EXERCISE OBJECTIVE
Output the entries exactly.

[Source records]

■ ■ ■ ■ ■

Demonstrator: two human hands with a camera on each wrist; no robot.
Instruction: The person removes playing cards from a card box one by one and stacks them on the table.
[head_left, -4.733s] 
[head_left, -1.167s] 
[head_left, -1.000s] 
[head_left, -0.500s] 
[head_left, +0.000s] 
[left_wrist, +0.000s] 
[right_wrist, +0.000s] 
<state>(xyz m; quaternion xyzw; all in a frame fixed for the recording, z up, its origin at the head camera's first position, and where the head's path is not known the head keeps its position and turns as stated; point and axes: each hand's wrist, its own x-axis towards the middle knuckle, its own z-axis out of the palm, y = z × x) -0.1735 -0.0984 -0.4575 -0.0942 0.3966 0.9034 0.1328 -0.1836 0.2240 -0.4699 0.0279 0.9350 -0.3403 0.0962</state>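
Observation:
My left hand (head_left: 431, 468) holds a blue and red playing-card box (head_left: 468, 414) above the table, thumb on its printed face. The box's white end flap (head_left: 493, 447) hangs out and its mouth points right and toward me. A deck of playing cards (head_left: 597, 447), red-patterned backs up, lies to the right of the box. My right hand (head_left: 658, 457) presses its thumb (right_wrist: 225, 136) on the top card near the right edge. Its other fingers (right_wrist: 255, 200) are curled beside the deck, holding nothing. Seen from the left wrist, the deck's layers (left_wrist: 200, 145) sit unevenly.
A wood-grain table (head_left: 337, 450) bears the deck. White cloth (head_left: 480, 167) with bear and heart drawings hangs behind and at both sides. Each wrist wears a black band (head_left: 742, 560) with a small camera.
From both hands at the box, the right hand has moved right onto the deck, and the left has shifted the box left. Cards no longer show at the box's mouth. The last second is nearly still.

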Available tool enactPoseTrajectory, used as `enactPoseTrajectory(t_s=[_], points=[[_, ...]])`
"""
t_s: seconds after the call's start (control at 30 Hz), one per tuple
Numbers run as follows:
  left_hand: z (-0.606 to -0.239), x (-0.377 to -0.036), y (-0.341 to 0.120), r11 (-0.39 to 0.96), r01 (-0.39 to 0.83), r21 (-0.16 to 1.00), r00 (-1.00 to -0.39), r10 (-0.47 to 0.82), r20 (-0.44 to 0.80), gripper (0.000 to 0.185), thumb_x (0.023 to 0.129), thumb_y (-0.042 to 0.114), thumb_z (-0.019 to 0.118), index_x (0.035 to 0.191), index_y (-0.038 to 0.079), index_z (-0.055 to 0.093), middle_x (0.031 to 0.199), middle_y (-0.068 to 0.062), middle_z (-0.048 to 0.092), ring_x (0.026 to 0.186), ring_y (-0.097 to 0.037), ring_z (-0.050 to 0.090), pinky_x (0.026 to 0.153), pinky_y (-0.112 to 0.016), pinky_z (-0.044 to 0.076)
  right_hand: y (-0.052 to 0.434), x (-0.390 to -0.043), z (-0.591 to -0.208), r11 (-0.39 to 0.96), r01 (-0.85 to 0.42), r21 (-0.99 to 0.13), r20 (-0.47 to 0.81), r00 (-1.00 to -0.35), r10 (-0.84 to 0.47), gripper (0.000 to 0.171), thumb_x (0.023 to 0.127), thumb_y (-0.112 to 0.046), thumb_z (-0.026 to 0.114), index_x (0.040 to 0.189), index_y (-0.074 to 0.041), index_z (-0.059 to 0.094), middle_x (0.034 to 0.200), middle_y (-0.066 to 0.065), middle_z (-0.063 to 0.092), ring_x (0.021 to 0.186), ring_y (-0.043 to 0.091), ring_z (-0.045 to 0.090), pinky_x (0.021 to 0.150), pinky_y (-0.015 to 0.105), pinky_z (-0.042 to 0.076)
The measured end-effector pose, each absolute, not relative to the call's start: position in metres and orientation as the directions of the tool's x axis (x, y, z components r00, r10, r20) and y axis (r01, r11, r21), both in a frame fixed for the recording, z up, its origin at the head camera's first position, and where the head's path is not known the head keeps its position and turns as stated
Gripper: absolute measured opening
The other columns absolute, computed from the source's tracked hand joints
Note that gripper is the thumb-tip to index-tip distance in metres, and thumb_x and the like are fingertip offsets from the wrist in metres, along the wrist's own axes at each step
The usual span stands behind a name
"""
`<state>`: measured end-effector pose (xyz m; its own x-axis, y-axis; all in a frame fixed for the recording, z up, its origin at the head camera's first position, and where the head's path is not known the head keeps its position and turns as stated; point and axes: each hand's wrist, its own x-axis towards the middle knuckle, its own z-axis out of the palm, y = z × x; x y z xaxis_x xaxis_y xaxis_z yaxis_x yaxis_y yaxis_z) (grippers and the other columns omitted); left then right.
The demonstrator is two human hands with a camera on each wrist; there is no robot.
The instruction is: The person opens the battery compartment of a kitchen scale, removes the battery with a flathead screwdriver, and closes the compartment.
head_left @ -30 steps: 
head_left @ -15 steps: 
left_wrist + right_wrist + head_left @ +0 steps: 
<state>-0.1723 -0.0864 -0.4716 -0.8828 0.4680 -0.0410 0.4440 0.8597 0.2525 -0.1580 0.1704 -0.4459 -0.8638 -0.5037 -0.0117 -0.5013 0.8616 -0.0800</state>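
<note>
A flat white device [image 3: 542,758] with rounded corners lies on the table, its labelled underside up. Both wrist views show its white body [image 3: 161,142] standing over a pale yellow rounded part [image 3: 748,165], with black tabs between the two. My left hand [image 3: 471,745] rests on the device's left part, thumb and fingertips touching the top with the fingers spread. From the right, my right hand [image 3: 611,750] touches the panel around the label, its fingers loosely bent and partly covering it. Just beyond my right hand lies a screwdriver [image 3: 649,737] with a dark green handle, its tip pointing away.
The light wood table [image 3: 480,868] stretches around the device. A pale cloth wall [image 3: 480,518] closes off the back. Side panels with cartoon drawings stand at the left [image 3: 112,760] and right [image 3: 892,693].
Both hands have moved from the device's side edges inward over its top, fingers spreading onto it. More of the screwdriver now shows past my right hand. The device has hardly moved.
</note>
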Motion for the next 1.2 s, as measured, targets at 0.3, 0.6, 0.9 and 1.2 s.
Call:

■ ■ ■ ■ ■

RESPONSE
Demonstrator: two human hands with a camera on each wrist; no robot.
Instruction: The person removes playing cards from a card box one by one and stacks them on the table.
[head_left, -4.733s] 
[head_left, -1.167s] 
[head_left, -1.000s] 
[head_left, -0.500s] 
[head_left, +0.000s] 
[left_wrist, +0.000s] 
[right_wrist, +0.000s] 
<state>(xyz m; quaternion xyzw; all in a frame fixed for the recording, z up, its origin at the head camera's first position, and where the head's path is not known the head keeps its position and turns as stated; point and axes: each hand's wrist, its own x-axis towards the middle knuckle, its own z-axis out of the palm, y = z × x) -0.1735 -0.0984 -0.4575 -0.0942 0.3966 0.9034 0.1328 -0.1836 0.2240 -0.4699 0.0279 0.9350 -0.3403 0.0962</state>
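Observation:
My left hand (head_left: 431, 468) holds a blue and red playing-card box (head_left: 468, 414) above the table, thumb on its printed face. The box's white end flap (head_left: 493, 447) hangs out and its mouth points right and toward me. A deck of playing cards (head_left: 597, 447), red-patterned backs up, lies to the right of the box. My right hand (head_left: 658, 457) presses its thumb (right_wrist: 225, 136) on the top card near the right edge. Its other fingers (right_wrist: 255, 200) are curled beside the deck, holding nothing. Seen from the left wrist, the deck's layers (left_wrist: 200, 145) sit unevenly.
A wood-grain table (head_left: 337, 450) bears the deck. White cloth (head_left: 480, 167) with bear and heart drawings hangs behind and at both sides. Each wrist wears a black band (head_left: 742, 560) with a small camera.
From both hands at the box, the right hand has moved right onto the deck, and the left has shifted the box left. Cards no longer show at the box's mouth. The last second is nearly still.
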
Available tool enactPoseTrajectory, used as `enactPoseTrajectory(t_s=[_], points=[[_, ...]])`
"""
t_s: seconds after the call's start (control at 30 Hz), one per tuple
Numbers run as follows:
  left_hand: z (-0.606 to -0.239), x (-0.377 to -0.036), y (-0.341 to 0.120), r11 (-0.39 to 0.96), r01 (-0.39 to 0.83), r21 (-0.16 to 1.00), r00 (-1.00 to -0.39), r10 (-0.47 to 0.82), r20 (-0.44 to 0.80), gripper (0.000 to 0.185), thumb_x (0.023 to 0.129), thumb_y (-0.042 to 0.114), thumb_z (-0.019 to 0.118), index_x (0.035 to 0.191), index_y (-0.038 to 0.079), index_z (-0.055 to 0.093), middle_x (0.031 to 0.199), middle_y (-0.068 to 0.062), middle_z (-0.048 to 0.092), ring_x (0.026 to 0.186), ring_y (-0.097 to 0.037), ring_z (-0.050 to 0.090), pinky_x (0.026 to 0.153), pinky_y (-0.112 to 0.016), pinky_z (-0.044 to 0.076)
  right_hand: y (-0.052 to 0.434), x (-0.390 to -0.043), z (-0.591 to -0.208), r11 (-0.39 to 0.96), r01 (-0.85 to 0.42), r21 (-0.99 to 0.13), r20 (-0.47 to 0.81), r00 (-1.00 to -0.35), r10 (-0.84 to 0.47), gripper (0.000 to 0.171), thumb_x (0.023 to 0.127), thumb_y (-0.112 to 0.046), thumb_z (-0.026 to 0.114), index_x (0.040 to 0.189), index_y (-0.074 to 0.041), index_z (-0.059 to 0.094), middle_x (0.034 to 0.200), middle_y (-0.066 to 0.065), middle_z (-0.063 to 0.092), ring_x (0.021 to 0.186), ring_y (-0.043 to 0.091), ring_z (-0.045 to 0.090), pinky_x (0.021 to 0.150), pinky_y (-0.015 to 0.105), pinky_z (-0.042 to 0.076)
The measured end-effector pose, each absolute, not relative to the call's start: position in metres and orientation as the directions of the tool's x axis (x, y, z components r00, r10, r20) and y axis (r01, r11, r21), both in a frame fixed for the recording, z up, its origin at the head camera's first position, and where the head's path is not known the head keeps its position and turns as stated
Gripper: absolute measured opening
The other columns absolute, computed from the source's tracked hand joints
Note that gripper is the thumb-tip to index-tip distance in metres, and thumb_x and the like are fingertip offsets from the wrist in metres, along the wrist's own axes at each step
The usual span stands behind a name
"""
`<state>`: measured end-effector pose (xyz m; its own x-axis, y-axis; all in a frame fixed for the recording, z up, its origin at the head camera's first position, and where the head's path is not known the head keeps its position and turns as stated; point and axes: each hand's wrist, its own x-axis towards the middle knuckle, its own z-axis out of the palm, y = z × x; x y z xaxis_x xaxis_y xaxis_z yaxis_x yaxis_y yaxis_z) (grippers and the other columns omitted); left then right.
The demonstrator is two human hands with a camera on each wrist; there is no robot.
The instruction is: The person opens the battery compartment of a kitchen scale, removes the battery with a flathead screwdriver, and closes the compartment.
head_left @ -30 steps: 
head_left @ -15 steps: 
left_wrist + right_wrist + head_left @ +0 steps: 
<state>-0.1723 -0.0864 -0.4716 -0.8828 0.4680 -0.0410 0.4440 0.8597 0.2525 -0.1580 0.1704 -0.4459 -0.8638 -0.5037 -0.0117 -0.5013 0.8616 -0.0800</state>
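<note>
A flat white device [image 3: 542,758] with rounded corners lies on the table, its labelled underside up. Both wrist views show its white body [image 3: 161,142] standing over a pale yellow rounded part [image 3: 748,165], with black tabs between the two. My left hand [image 3: 471,745] rests on the device's left part, thumb and fingertips touching the top with the fingers spread. From the right, my right hand [image 3: 611,750] touches the panel around the label, its fingers loosely bent and partly covering it. Just beyond my right hand lies a screwdriver [image 3: 649,737] with a dark green handle, its tip pointing away.
The light wood table [image 3: 480,868] stretches around the device. A pale cloth wall [image 3: 480,518] closes off the back. Side panels with cartoon drawings stand at the left [image 3: 112,760] and right [image 3: 892,693].
Both hands have moved from the device's side edges inward over its top, fingers spreading onto it. More of the screwdriver now shows past my right hand. The device has hardly moved.
</note>
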Motion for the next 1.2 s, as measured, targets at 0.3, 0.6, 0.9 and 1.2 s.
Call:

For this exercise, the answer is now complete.